New data from financial regulators reveals a stark disparity in market misconduct between South Korea’s two main stock exchanges. Insider trading remains the dominant form of financial fraud, accounting for nearly 60% of all reported cases, with illicit activities concentrated heavily in the tech-heavy KOSDAQ market at rates eight times higher than the premier KOSPI board.

Background and Context

The findings come from the "2025 Unfair Trading Review Results" released by the Korea Exchange’s Market Oversight Committee, which identified 98 suspected unfair trading cases reported to the Financial Services Commission last year. The report highlights a surge in tender offers—rising from five in 2022 to 26 in 2024—as a primary driver for insider trading. Bad actors are increasingly exploiting non-public information regarding mergers, acquisitions, and delisting initiatives, often using borrowed-name accounts to conceal their identities.

Key Figures and Entities

The data underscores a systemic vulnerability in the KOSDAQ market, which recorded 66 cases of unfair trading, compared to just 28 on the KOSPI. Fraudulent trading, defined as the use of false information to deceive investors, was particularly rampant on the junior exchange, with 16 cases detected compared to only two on the main board. The Korea Exchange attributes this concentration to the demographic of KOSDAQ-listed firms, which are often smaller companies with weaker governance structures, making them more susceptible to manipulation and rumor-based schemes.
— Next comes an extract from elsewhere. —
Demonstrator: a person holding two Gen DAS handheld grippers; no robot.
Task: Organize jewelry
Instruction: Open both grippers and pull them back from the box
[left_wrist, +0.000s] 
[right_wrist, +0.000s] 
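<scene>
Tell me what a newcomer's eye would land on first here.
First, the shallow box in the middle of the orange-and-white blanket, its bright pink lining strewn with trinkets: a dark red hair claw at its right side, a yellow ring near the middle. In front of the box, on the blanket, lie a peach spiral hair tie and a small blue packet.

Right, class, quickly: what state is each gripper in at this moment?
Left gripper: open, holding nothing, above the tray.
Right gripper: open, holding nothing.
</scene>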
Investigators have uncovered increasingly sophisticated schemes designed to exploit regulatory gaps. One prevalent method involves acquiring management control through capital-free M&A, followed by the announcement of aggressive expansion plans into trending sectors such as artificial intelligence or secondary batteries. Perpetrators inflate stock prices using these exaggerated claims or unverifiable press releases regarding overseas expansion, only to sell their stakes at the peak. Additionally, the report noted four specific instances of market manipulation tied to political themes, where traders exploited election-related volatility to drive unnatural price movements.

International Implications and Policy Response

The financial scale of these crimes is expanding. The average illicit gain per case rose 33% year-on-year to 2.4 billion won ($1.7 million), while the average number of suspects per case increased to 16. In response to these escalating risks, the exchange has pledged to work closely with authorities to target socially significant cases. Regulators have also warned investors to be wary of stocks that surge on hype rather than fundamentals, particularly as the market prepares for the introduction of extended trading hours. New surveillance measures are being developed to detect manipulation that may exploit pre-market and after-market sessions scheduled to launch later this year.

Sources

This report draws on the "2025 Unfair Trading Review Results" published by the Korea Exchange and data submitted to the Financial Services Commission.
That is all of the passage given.